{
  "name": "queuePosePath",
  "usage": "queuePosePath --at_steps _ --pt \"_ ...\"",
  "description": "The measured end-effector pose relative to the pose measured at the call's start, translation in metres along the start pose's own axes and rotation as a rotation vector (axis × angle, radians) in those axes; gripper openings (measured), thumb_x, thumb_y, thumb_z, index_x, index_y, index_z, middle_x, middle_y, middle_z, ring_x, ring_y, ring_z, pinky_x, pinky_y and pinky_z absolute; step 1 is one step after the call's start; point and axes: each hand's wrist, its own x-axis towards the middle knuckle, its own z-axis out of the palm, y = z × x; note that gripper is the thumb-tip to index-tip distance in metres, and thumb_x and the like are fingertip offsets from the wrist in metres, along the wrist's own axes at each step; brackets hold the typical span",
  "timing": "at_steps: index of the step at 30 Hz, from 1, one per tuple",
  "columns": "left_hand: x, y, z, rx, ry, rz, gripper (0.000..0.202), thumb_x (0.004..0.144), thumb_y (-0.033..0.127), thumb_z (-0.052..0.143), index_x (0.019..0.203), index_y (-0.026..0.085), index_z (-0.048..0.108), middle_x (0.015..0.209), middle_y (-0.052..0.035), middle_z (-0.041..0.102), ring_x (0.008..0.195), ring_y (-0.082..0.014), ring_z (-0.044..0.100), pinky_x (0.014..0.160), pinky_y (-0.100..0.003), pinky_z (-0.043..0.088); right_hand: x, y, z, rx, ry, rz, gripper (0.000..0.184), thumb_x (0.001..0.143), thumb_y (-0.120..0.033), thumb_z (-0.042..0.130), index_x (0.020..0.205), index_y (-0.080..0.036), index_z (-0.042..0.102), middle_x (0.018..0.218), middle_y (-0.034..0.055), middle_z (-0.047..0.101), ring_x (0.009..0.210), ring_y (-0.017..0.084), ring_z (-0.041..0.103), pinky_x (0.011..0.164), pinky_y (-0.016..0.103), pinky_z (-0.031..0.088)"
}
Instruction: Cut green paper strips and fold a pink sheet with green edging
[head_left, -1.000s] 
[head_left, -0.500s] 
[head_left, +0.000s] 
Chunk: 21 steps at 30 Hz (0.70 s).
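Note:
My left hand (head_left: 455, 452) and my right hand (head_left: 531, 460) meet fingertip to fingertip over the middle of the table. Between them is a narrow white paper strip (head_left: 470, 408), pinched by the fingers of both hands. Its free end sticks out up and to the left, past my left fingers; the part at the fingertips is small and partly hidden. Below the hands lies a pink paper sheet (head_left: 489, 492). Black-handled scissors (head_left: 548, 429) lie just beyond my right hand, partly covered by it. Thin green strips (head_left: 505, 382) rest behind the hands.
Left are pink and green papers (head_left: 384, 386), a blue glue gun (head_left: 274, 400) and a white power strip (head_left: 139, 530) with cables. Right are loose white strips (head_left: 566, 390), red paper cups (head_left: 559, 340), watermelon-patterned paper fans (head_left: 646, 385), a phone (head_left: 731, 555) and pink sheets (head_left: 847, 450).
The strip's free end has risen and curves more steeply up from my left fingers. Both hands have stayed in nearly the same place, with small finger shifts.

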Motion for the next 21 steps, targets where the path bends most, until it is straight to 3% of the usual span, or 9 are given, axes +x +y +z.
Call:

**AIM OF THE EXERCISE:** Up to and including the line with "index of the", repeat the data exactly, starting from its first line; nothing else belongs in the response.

**FINISHED TASK:**
{
  "name": "queuePosePath",
  "usage": "queuePosePath --at_steps _ --pt \"_ ...\"",
  "description": "The measured end-effector pose relative to the pose measured at the call's start, translation in metres along the start pose's own axes and rotation as a rotation vector (axis × angle, radians) in those axes; gripper openings (measured), thumb_x, thumb_y, thumb_z, index_x, index_y, index_z, middle_x, middle_y, middle_z, ring_x, ring_y, ring_z, pinky_x, pinky_y and pinky_z absolute; step 1 is one step after the call's start; point and axes: each hand's wrist, its own x-axis towards the middle knuckle, its own z-axis out of the palm, y = z × x; note that gripper is the thumb-tip to index-tip distance in metres, and thumb_x and the like are fingertip offsets from the wrist in metres, along the wrist's own axes at each step; brackets hold the typical span",
  "timing": "at_steps: index of the step at 30 Hz, from 1, one per tuple",

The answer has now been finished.